Is the cam profile good for a blower?
Superchargers are sensitive to the overlap of the camshaft. If both valves are kept open, the boost pressure goes out the exhaust instead of being trapped in the cylinder. A cam profile that works great on a drag engine will usually have poor results with a supercharger. The Mule was designed with a cam grind of minimal overlap, since it is meant to be street friendly. It should be able to build boost easily.
1. A normally aspirated carburetor fuel pressure regulator makes no provision for a rise i
2. An Aeromotive high-flow fuel pump that could supply a sufficient volume at the higher p
3. Corey Porter did the plumbing, since a return line to the fuel cell from the regulator
Is the fuel delivery stout enough?
A typical dyno fuel system was not going to be sufficient for a forced-induction application. The fuel pressure regulator needs to be able to add one pound of fuel pressure for each pound of boost. Likewise, the fuel pump must to be able to maintain the volume at the higher pressure. A standard carburetor uses 6-7 psi of fuel pressure and according to Gear Head Designs, the three pulleys they sent us would be approximately 5, 10 and 15 psi. Thus, a fuel pump that would maintain flow up to 22 psi (7 plus 15) would be required, along with a boost sensitive pressure regulator. We installed both.
Will a new carburetor be required?
The Gear Heads kit is a blow-through design—the carburetor is pressurized, so a standard version will not work without a good deal of modification. (This is in contrast to a draw-through system that places a plenum for the supercharger to provide forced air under the carburetor.)
To resolve this issue, we turned to Quick Fuel Technology (QFT) and the company’s 750-cfm blow-through street/strip carburetor. It features blower- specific annular discharge boosters with additional holes to guarantee enough fuel flow. The metering block is machined to accommodate larger main wells. Other changes are to the throttle body. It has relief slots to direct fuel to the intake manifold and not out the shaft bushing. In addition, the throttle shafts are round instead of the normal flat stock. This is to prevent bending under boost pressure. A Nitrofil float replaces a brass style that may crush under pressure. The power valve has no back-pressure blow-out protection, since that would not allow it to work with forced induction.
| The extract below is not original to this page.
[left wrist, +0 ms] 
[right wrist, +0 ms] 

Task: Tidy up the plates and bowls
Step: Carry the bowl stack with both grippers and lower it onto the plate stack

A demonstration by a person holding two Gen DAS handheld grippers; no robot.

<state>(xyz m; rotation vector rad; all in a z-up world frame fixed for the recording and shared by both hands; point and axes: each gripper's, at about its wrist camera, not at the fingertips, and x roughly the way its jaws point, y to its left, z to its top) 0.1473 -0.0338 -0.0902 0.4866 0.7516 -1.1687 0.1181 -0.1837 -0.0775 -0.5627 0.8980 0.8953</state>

Will the ignition need to be upgraded?
The ignition system needs to be strong enough to arc the spark plug under the higher cylinder pressure. A street car would require a boost-retard system that we did not employ on the dyno, since we were only testing under full load. It’s not just to keep abnormal combustion at bay, but also as the VE is increased, the turbulence in the cylinder improves and less timing is required to make peak power. A boost retard system would allow the engine, when used on the street, to enjoy an efficient spark advance curve under vacuum to atmospheric pressure, and then remove a minimum of 1 degree advance for every pound of boost.
Do I need a different spark plug heat range?
You want the spark plug to not hold an excessive amount of heat, and be responsible for igniting the gasoline prior to the discharge of the ignition coil. Identify the heat range of the spark plug that is in the Pontiac now, and then go a few steps colder to help keep abnormal combustion away.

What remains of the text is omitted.